▶ [WHAT YOU ARE ASKED TO DO]: All entries need to be written out verbatim, with pictures omitted.

Data items
--- START ---

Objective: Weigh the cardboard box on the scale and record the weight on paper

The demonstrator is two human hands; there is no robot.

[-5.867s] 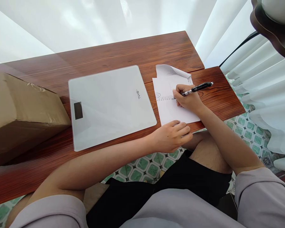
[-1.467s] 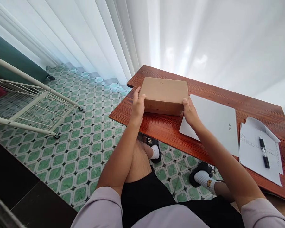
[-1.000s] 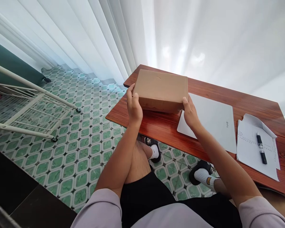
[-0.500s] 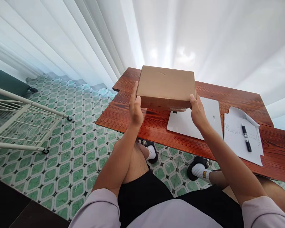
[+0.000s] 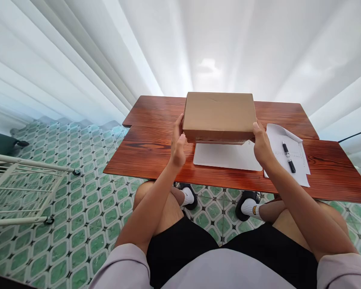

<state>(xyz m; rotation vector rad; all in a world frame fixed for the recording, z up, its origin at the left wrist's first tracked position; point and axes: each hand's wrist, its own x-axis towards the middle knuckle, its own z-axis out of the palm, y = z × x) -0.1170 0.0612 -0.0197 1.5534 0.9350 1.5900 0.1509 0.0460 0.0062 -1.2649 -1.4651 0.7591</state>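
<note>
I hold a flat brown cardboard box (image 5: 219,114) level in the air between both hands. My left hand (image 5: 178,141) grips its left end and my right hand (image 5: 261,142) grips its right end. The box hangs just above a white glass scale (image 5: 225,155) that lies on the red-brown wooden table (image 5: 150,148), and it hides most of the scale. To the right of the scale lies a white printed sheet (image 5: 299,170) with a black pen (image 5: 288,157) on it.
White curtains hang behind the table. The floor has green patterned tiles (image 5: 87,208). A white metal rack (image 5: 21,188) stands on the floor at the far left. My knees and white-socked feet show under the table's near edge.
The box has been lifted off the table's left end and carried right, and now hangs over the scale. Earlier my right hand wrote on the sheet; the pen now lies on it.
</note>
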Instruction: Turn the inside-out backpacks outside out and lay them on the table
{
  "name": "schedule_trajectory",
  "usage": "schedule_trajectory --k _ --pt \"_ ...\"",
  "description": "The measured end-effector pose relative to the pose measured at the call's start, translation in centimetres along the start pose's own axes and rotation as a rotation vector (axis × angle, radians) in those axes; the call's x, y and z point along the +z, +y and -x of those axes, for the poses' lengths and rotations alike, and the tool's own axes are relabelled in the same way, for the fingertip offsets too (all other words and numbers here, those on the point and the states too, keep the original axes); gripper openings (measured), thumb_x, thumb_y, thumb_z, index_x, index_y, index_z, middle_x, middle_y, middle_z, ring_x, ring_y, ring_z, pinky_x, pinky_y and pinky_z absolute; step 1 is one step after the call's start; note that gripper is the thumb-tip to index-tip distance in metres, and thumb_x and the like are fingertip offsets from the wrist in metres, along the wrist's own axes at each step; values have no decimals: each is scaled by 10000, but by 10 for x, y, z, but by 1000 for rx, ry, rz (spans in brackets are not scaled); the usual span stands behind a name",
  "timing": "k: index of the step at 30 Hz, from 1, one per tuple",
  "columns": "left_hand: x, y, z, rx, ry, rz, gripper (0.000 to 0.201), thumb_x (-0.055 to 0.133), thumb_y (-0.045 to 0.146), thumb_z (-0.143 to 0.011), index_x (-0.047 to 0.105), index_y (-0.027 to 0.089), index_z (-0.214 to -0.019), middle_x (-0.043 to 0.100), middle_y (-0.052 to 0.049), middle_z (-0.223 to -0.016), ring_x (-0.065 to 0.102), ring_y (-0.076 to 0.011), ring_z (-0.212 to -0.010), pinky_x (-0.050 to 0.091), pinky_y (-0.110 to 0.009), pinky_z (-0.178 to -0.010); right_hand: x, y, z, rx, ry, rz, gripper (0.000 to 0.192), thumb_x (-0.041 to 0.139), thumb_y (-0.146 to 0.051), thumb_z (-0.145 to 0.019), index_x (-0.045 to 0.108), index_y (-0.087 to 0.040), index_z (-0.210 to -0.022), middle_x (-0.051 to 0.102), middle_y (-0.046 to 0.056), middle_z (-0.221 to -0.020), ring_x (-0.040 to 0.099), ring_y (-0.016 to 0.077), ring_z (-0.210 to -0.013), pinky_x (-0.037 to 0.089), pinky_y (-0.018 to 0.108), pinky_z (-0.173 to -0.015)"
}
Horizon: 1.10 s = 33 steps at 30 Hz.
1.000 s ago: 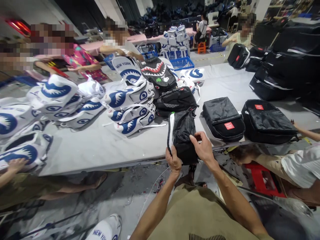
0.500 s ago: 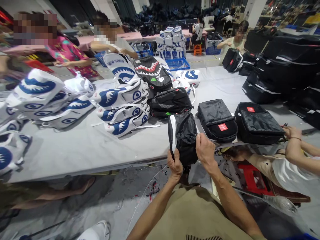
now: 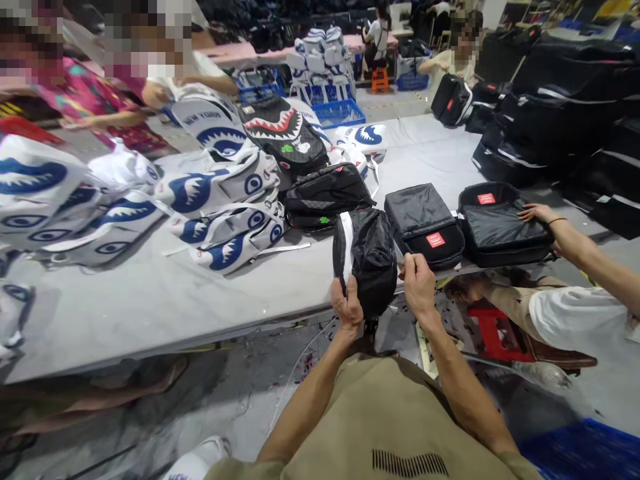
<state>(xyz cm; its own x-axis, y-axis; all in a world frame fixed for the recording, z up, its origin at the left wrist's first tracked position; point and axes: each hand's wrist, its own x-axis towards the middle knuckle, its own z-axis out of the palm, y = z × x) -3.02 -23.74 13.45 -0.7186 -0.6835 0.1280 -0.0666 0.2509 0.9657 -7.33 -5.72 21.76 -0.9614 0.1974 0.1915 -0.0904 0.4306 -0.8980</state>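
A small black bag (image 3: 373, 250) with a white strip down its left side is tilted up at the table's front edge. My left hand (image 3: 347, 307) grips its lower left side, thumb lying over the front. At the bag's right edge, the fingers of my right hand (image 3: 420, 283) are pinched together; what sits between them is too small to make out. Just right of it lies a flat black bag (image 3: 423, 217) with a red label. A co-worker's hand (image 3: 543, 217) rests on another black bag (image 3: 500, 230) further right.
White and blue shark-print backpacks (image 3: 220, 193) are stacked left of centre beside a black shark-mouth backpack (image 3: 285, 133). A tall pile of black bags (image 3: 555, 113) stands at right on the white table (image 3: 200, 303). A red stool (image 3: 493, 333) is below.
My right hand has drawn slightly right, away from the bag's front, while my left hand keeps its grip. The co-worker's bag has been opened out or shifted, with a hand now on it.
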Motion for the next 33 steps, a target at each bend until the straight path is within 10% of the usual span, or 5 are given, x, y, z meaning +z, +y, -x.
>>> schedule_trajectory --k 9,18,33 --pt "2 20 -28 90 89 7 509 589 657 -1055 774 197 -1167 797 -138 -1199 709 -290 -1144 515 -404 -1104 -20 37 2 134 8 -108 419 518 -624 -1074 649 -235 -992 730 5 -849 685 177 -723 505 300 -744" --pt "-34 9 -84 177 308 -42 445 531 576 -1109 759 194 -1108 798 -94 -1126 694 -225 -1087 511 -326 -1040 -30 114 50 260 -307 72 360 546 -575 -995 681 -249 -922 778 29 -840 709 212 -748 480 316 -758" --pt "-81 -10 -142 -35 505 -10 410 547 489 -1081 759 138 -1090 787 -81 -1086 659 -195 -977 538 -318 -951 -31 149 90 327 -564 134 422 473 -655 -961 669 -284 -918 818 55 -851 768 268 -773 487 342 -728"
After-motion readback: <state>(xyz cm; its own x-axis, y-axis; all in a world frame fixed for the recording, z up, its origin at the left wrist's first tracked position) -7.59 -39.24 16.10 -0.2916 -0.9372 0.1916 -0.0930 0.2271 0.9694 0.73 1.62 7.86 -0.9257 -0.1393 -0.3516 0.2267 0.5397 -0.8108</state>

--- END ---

▶ [RESULT OF THE EXERCISE]:
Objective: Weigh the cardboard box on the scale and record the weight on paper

The demonstrator is two human hands; there is no robot.

[-5.867s] 
[-1.467s] 
[-1.000s] 
[-0.500s] 
[+0.000s] 

<state>(xyz m; rotation vector rad; all in a world frame fixed for the recording, z up, its origin at the left wrist's first tracked position; point and axes: each hand's wrist, its own x-axis towards the middle knuckle, its own z-axis out of the palm, y = z × x) -0.1170 0.0612 -0.0197 1.5534 0.9350 1.5900 0.1509 0.0460 0.0062 -1.2649 -1.4651 0.7591</state>
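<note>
I hold a flat brown cardboard box (image 5: 219,114) level in the air between both hands. My left hand (image 5: 178,141) grips its left end and my right hand (image 5: 261,142) grips its right end. The box hangs just above a white glass scale (image 5: 225,155) that lies on the red-brown wooden table (image 5: 150,148), and it hides most of the scale. To the right of the scale lies a white printed sheet (image 5: 299,170) with a black pen (image 5: 288,157) on it.
White curtains hang behind the table. The floor has green patterned tiles (image 5: 87,208). A white metal rack (image 5: 21,188) stands on the floor at the far left. My knees and white-socked feet show under the table's near edge.
The box has been lifted off the table's left end and carried right, and now hangs over the scale. Earlier my right hand wrote on the sheet; the pen now lies on it.
</note>
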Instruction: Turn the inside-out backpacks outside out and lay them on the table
{
  "name": "schedule_trajectory",
  "usage": "schedule_trajectory --k _ --pt \"_ ...\"",
  "description": "The measured end-effector pose relative to the pose measured at the call's start, translation in centimetres along the start pose's own axes and rotation as a rotation vector (axis × angle, radians) in those axes; the call's x, y and z point along the +z, +y and -x of those axes, for the poses' lengths and rotations alike, and the tool's own axes are relabelled in the same way, for the fingertip offsets too (all other words and numbers here, those on the point and the states too, keep the original axes); gripper openings (measured), thumb_x, thumb_y, thumb_z, index_x, index_y, index_z, middle_x, middle_y, middle_z, ring_x, ring_y, ring_z, pinky_x, pinky_y and pinky_z absolute; step 1 is one step after the call's start; note that gripper is the thumb-tip to index-tip distance in metres, and thumb_x and the like are fingertip offsets from the wrist in metres, along the wrist's own axes at each step; values have no decimals: each is scaled by 10000, but by 10 for x, y, z, but by 1000 for rx, ry, rz (spans in brackets are not scaled); the usual span stands behind a name",
  "timing": "k: index of the step at 30 Hz, from 1, one per tuple",
  "columns": "left_hand: x, y, z, rx, ry, rz, gripper (0.000 to 0.201), thumb_x (-0.055 to 0.133), thumb_y (-0.045 to 0.146), thumb_z (-0.143 to 0.011), index_x (-0.047 to 0.105), index_y (-0.027 to 0.089), index_z (-0.214 to -0.019), middle_x (-0.043 to 0.100), middle_y (-0.052 to 0.049), middle_z (-0.223 to -0.016), ring_x (-0.065 to 0.102), ring_y (-0.076 to 0.011), ring_z (-0.212 to -0.010), pinky_x (-0.050 to 0.091), pinky_y (-0.110 to 0.009), pinky_z (-0.178 to -0.010); right_hand: x, y, z, rx, ry, rz, gripper (0.000 to 0.192), thumb_x (-0.041 to 0.139), thumb_y (-0.146 to 0.051), thumb_z (-0.145 to 0.019), index_x (-0.045 to 0.108), index_y (-0.087 to 0.040), index_z (-0.210 to -0.022), middle_x (-0.051 to 0.102), middle_y (-0.046 to 0.056), middle_z (-0.221 to -0.020), ring_x (-0.040 to 0.099), ring_y (-0.016 to 0.077), ring_z (-0.210 to -0.013), pinky_x (-0.037 to 0.089), pinky_y (-0.018 to 0.108), pinky_z (-0.173 to -0.015)"
}
Horizon: 1.10 s = 33 steps at 30 Hz.
1.000 s ago: 
0.500 s ago: 
now: 
<state>(xyz cm; its own x-axis, y-axis; all in a world frame fixed for the recording, z up, its origin at the left wrist's first tracked position; point and axes: each hand's wrist, its own x-axis towards the middle knuckle, its own z-axis out of the palm, y = z × x) -3.02 -23.74 13.45 -0.7186 -0.6835 0.1280 -0.0666 0.2509 0.9657 -7.33 -5.72 21.76 -0.9614 0.1974 0.1915 -0.0904 0.4306 -0.8980</state>
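A small black bag (image 3: 373, 250) with a white strip down its left side is tilted up at the table's front edge. My left hand (image 3: 347, 307) grips its lower left side, thumb lying over the front. At the bag's right edge, the fingers of my right hand (image 3: 420, 283) are pinched together; what sits between them is too small to make out. Just right of it lies a flat black bag (image 3: 423, 217) with a red label. A co-worker's hand (image 3: 543, 217) rests on another black bag (image 3: 500, 230) further right.
White and blue shark-print backpacks (image 3: 220, 193) are stacked left of centre beside a black shark-mouth backpack (image 3: 285, 133). A tall pile of black bags (image 3: 555, 113) stands at right on the white table (image 3: 200, 303). A red stool (image 3: 493, 333) is below.
My right hand has drawn slightly right, away from the bag's front, while my left hand keeps its grip. The co-worker's bag has been opened out or shifted, with a hand now on it.
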Motion for the next 33 steps, a target at each bend until the straight path is within 10% of the usual span, or 5 are given, x, y, z meaning +z, +y, -x.
>>> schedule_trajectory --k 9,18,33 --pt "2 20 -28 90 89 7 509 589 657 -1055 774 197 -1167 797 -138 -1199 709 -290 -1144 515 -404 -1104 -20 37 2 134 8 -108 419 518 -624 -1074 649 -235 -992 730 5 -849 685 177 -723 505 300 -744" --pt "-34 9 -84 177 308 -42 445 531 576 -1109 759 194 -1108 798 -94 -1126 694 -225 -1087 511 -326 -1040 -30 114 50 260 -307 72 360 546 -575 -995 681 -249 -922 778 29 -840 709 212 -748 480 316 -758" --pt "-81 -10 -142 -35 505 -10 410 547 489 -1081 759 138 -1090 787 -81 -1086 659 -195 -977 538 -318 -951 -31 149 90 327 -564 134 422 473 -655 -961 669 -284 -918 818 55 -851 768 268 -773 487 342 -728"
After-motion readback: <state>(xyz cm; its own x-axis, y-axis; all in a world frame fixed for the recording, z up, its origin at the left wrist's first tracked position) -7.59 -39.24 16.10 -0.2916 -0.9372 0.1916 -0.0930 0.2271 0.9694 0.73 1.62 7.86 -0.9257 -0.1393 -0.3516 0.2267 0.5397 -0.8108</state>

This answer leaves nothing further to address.